## DIRECTIONS
Repeat exactly the lines beginning at the one that contains "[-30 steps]" and running to the end of the material. Omit the pictures.

## RECORDED DATA
▬▬▬

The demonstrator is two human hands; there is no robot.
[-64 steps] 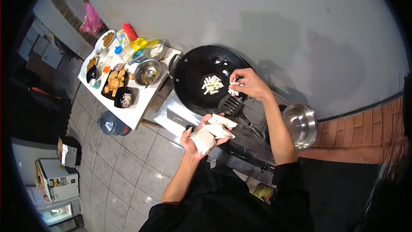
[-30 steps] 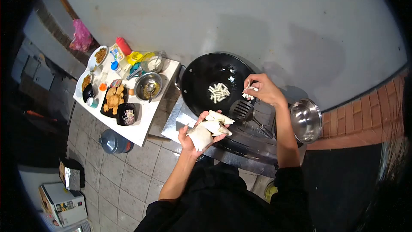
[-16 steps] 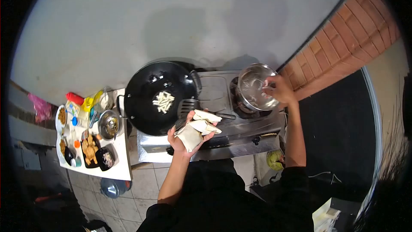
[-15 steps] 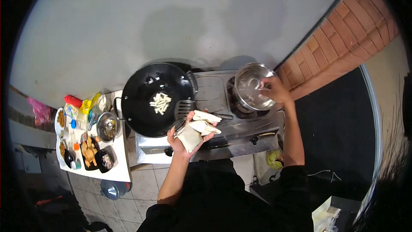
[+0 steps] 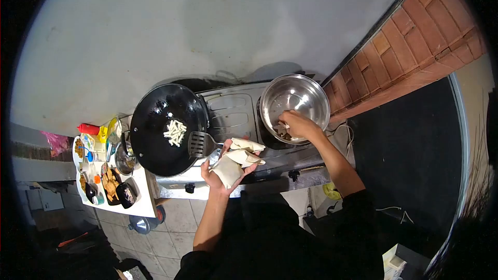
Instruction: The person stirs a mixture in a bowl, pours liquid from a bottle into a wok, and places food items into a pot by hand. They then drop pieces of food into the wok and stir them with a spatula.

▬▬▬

## WRITTEN ANSWER
[-30 steps] 
[-16 steps] 
[-15 steps] 
[+0 steps] 
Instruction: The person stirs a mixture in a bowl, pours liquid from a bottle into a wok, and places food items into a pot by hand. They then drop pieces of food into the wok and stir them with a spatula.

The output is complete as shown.